Only one stretch of the data below should be repeated: the lines from the line containing "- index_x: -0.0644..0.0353" through the line containing "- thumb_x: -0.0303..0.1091", inclusive, exactly as they are.

____ Supplied material

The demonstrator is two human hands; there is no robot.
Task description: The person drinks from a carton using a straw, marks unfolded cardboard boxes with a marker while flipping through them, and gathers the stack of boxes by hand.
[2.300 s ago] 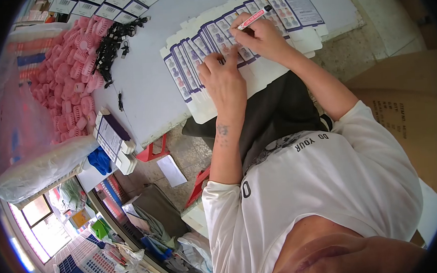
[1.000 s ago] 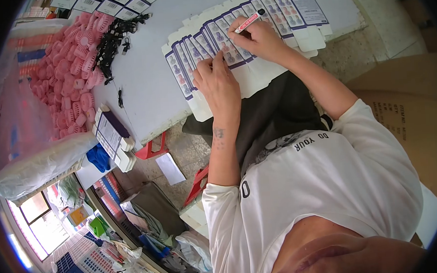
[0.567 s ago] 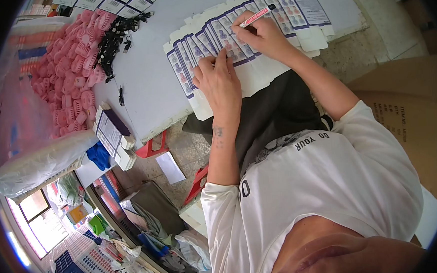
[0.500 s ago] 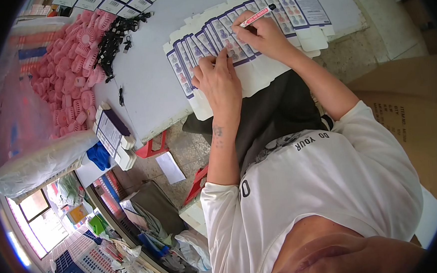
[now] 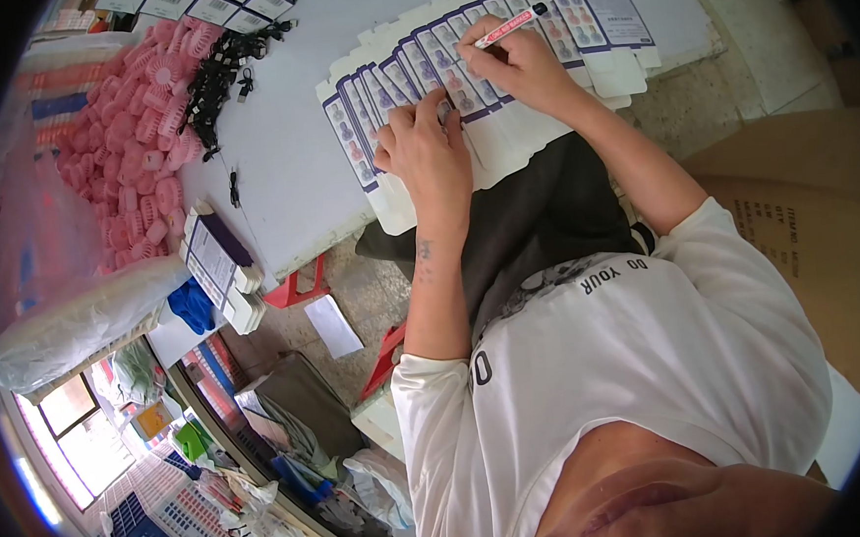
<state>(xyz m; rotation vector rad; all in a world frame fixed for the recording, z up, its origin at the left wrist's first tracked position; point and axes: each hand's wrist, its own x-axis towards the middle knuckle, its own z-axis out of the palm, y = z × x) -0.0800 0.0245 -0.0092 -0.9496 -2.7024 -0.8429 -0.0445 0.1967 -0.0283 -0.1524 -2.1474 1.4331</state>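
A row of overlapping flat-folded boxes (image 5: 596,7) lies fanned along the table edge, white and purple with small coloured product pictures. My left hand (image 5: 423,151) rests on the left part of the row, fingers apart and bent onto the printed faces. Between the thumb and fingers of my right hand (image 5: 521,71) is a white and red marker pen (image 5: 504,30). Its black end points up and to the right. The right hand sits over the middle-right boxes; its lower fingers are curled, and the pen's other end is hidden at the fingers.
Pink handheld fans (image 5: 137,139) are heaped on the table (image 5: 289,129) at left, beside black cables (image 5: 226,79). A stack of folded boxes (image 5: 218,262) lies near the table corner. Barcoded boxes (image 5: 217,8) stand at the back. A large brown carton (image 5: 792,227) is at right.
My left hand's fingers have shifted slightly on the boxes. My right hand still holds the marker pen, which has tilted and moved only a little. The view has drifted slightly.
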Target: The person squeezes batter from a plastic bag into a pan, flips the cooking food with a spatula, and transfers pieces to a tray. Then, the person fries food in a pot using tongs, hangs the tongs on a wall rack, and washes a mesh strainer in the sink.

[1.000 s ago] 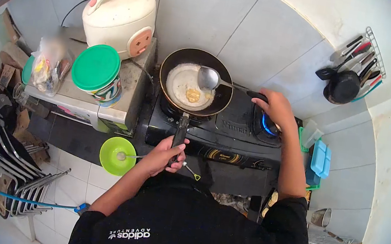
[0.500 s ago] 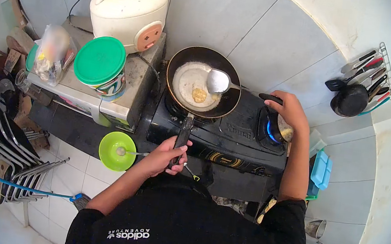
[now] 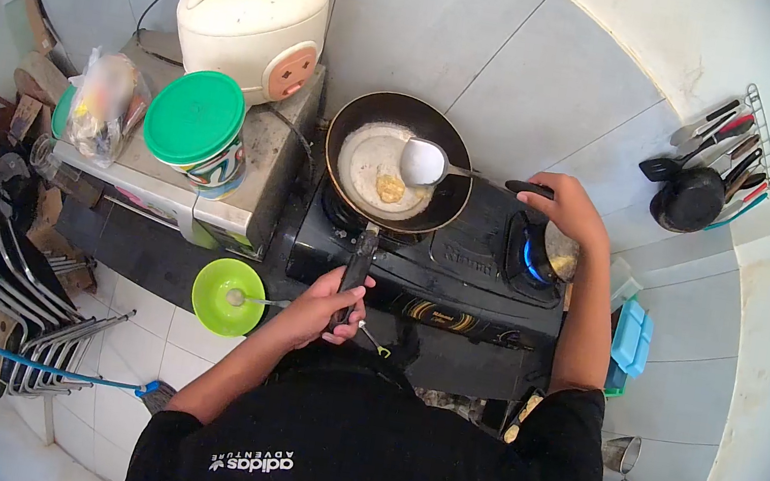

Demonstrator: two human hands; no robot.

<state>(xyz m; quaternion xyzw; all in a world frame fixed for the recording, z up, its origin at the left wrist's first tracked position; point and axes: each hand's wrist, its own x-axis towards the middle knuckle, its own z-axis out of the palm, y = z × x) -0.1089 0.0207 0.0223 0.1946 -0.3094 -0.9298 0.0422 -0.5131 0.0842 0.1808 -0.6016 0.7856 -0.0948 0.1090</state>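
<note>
One pan [image 3: 453, 141], one spatula [image 3: 424, 163]: we seem to be working at a pale layer [image 3: 366, 166].
Our left hand [image 3: 320, 310] wraps the handle [image 3: 359, 265]; our right hand [image 3: 568, 207] is closed round the spatula, which lies over or against the layer's right part, we cannot tell which, beside a golden lump [image 3: 390, 189]. The pan is above the stove's [image 3: 459, 277] left burner, where we see no flame; a blue flame [image 3: 530, 252] shows at the right, next to pale, yellowish stuff [image 3: 559, 252] partly behind our arm. We judge the next move calls for a flat spatula and steady handle. Our green bowl [image 3: 211, 310] holds a spoon [image 3: 236, 298]; the tub [image 3: 195, 119] and cooker [image 3: 249, 29] are lidded, contents hidden; the bag's [image 3: 108, 112] are unclear.
</note>
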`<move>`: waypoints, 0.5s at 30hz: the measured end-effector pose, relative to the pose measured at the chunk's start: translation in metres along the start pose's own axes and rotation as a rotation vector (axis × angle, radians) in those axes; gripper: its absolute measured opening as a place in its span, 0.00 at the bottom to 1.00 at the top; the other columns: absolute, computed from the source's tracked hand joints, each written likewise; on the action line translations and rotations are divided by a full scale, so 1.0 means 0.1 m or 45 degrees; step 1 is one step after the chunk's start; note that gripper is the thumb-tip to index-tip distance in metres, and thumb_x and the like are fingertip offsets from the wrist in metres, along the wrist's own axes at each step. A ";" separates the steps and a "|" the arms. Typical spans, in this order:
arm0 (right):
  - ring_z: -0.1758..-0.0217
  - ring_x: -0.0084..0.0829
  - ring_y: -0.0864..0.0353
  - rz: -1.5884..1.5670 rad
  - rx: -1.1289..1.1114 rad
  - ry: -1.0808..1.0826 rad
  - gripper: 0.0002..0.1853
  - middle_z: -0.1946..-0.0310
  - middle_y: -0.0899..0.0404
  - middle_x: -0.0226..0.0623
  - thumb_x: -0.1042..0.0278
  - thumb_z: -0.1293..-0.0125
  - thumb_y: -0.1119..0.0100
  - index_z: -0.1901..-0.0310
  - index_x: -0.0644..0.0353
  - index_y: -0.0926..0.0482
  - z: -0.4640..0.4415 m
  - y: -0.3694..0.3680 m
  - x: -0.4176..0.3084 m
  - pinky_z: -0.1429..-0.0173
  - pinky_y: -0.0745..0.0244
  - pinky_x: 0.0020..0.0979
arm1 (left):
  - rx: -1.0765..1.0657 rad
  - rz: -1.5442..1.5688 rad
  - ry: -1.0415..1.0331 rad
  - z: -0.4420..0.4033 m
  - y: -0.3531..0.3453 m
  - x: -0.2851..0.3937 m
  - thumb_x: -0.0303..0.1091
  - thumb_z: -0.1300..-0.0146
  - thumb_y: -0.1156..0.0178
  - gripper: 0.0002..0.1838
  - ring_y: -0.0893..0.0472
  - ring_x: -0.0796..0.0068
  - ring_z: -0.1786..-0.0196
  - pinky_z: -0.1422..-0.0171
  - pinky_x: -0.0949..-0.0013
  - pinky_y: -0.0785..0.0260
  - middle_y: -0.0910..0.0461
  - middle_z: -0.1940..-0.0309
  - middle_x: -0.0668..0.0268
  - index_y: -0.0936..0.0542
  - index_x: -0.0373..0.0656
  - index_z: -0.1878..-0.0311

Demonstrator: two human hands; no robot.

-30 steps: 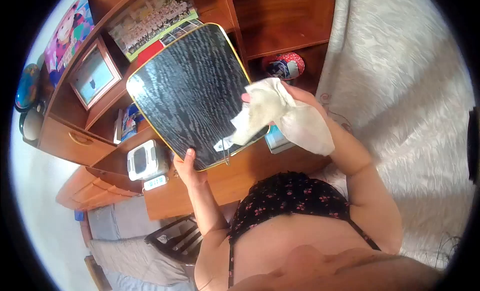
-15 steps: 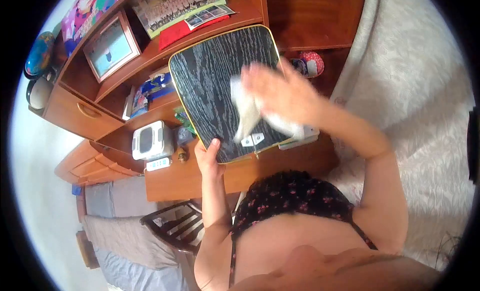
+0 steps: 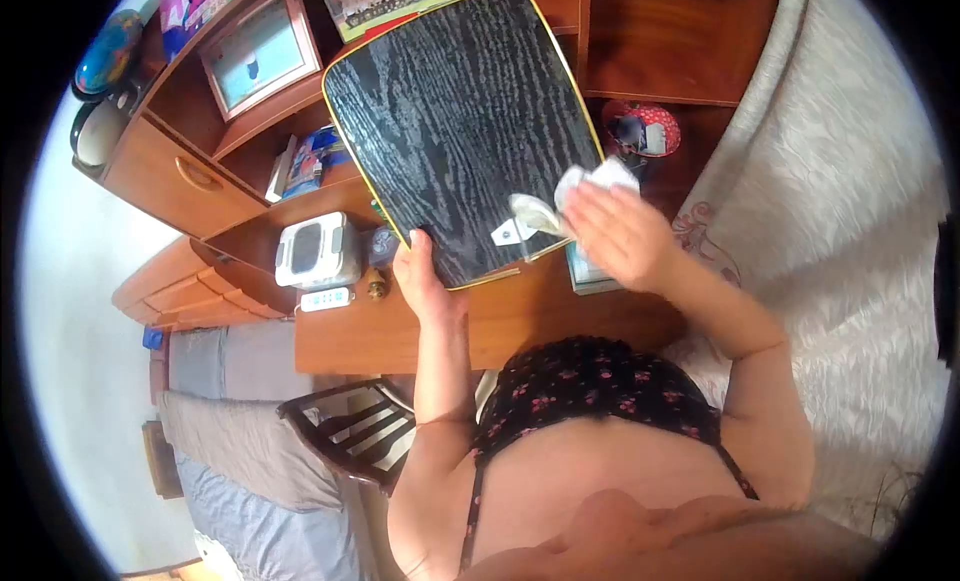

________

Written answer:
  - index_x: -0.0644..0.0353
  - index_y: -0.0926..0.0482
  - z: -0.4640..0.4415 m
  - y: -0.3694..0.3680 m
  - x: -0.4176..0.3084 m
  - pinky_z: -0.1429..-0.0173
  - pinky_y: -0.0745..0.0244
  - pinky_x: 0.0020..0.0979
arm1 (left):
  - rx: -1.0765..1.0657 rad
  - rz: -1.5442..1.5688 rad
  - ry: -1.0415..1.0331 rad
  - z: -0.4420..0.4033 m
  - y: -0.3531..0.3453 m
  - x: -0.2851..0.3937 m
  - thumb_x: -0.0303..0.1091

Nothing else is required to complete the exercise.